Oculus has overcome several setbacks in its short history, including losing one of its founding hires.

Computer graphics engineer Andrew Reisse was killed in a hit-and-run accident last June in Santa Ana. The company fittingly commemorated his contributions and life through a memorial Oculus Rift users encountered as part of the company’s demo at the E3 video gaming conference in Los Angeles last year.

Early reports on the deal with Facebook, which called for about $400 million in cash and $1.6 billion in stock, estimate that venture capitalists owned about half of Oculus, with the rest in the hands of Luckey and his small band of founding hires.

OC Prototype

Ryan Steelberg was about a week ahead of the headlines when he told the crowd at the Business Journal’s recent Excellence in Entrepreneurship awards (related coverage starts on page 1) about the day some investors from the “valley” came down to Orange County to visit him and his brother, Chad, in the mid-1990s.
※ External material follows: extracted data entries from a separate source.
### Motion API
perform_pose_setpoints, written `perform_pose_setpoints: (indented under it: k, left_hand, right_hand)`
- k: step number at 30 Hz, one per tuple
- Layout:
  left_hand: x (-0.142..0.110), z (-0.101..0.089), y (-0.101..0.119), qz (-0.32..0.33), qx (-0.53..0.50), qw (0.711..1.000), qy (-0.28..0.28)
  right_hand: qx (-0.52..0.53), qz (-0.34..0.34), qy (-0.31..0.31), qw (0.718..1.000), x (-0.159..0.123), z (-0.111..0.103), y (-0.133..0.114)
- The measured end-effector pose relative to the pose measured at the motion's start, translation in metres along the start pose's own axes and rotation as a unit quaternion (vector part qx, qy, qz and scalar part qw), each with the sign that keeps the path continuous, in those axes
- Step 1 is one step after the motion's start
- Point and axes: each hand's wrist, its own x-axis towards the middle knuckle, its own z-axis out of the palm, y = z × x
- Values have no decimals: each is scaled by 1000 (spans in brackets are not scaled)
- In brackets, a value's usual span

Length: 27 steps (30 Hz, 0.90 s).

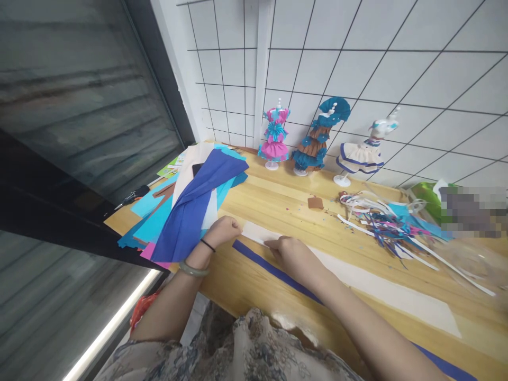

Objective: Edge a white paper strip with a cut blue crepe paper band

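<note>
A long strip of white crepe paper lies slantwise across the wooden table. At its far left end my left hand is closed, fingertips pinching the paper's edge. My right hand is closed as well, its fingers pressed on the strip's near edge a little to the right. A narrow dark blue paper strip runs along the table nearer to me, apart from the white one and passing under my right forearm.
Crepe paper sheets are heaped on the left. Three small dress forms in paper dresses, pink, teal and brown, and white, stand by the tiled wall. Paper scraps lie at right, near a brown paper piece.
</note>
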Motion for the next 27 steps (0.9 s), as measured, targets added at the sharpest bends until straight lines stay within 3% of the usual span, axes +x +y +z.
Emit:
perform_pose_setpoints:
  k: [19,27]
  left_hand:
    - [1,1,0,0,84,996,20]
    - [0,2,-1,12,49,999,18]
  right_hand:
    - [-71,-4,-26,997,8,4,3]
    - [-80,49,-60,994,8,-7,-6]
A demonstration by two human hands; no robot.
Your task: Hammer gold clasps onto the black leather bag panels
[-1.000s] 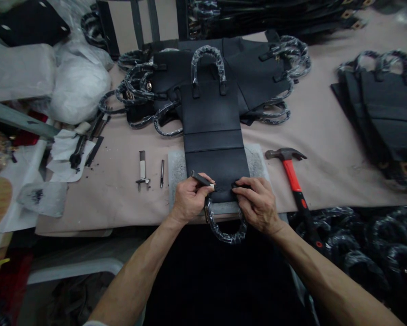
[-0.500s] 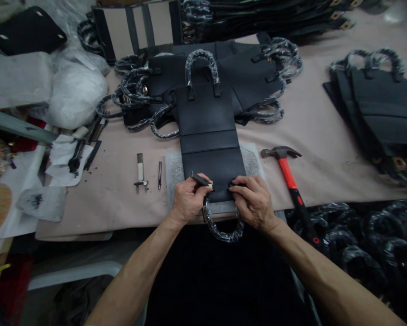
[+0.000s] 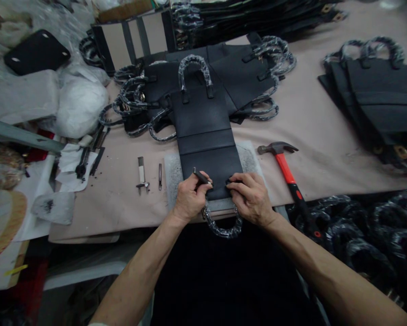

The “valley” referred to Silicon Valley, and the investors came from Sand Hill Road in Menlo Park—the epicenter of venture capital for technology. They were interested in AdForce Inc., the company the Steelberg brothers—a couple of 20-somethings at the time—started a couple of years earlier.

The visit was a step toward an eventual $500 million sale of AdForce, the first of several companies founded by the Steelberg brothers, who sold dMarc Broadcasting Inc. to Google in 2006 in a deal that brought them an estimated $200 million, and who now have Brand Affinity Technologies Inc. in Irvine.

The Steelbergs are living proof that Silicon Valley’s lighting can strike more than once in OC.

The latest examples showed it can strike twice within 24 hours.

Business Journal reporter Kari Hamanaka contributed to this report.